- _What to produce_:
All of the data below is to be repeated exactly, except for the pictures.
☆ ☆ ☆
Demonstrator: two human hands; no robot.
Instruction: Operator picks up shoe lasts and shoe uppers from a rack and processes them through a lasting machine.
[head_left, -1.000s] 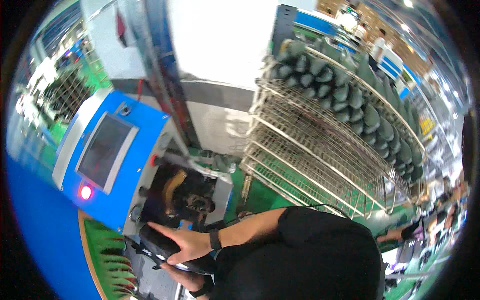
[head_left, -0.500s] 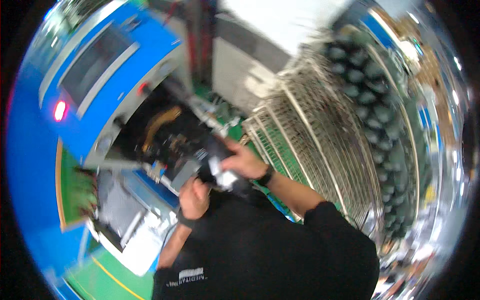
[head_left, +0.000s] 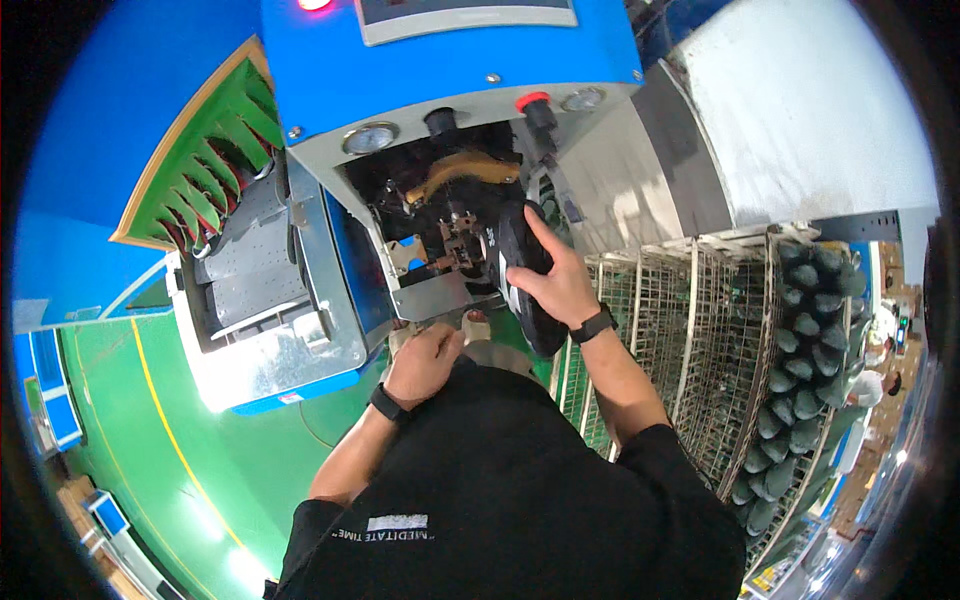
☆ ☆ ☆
- _Solution below_:
Demonstrator: two human hands; no robot.
Instruction: Operator picks up shoe lasts and shoe uppers from a rack and processes them through a lasting machine.
[head_left, -1.000s] 
[head_left, -0.500s] 
[head_left, +0.000s] 

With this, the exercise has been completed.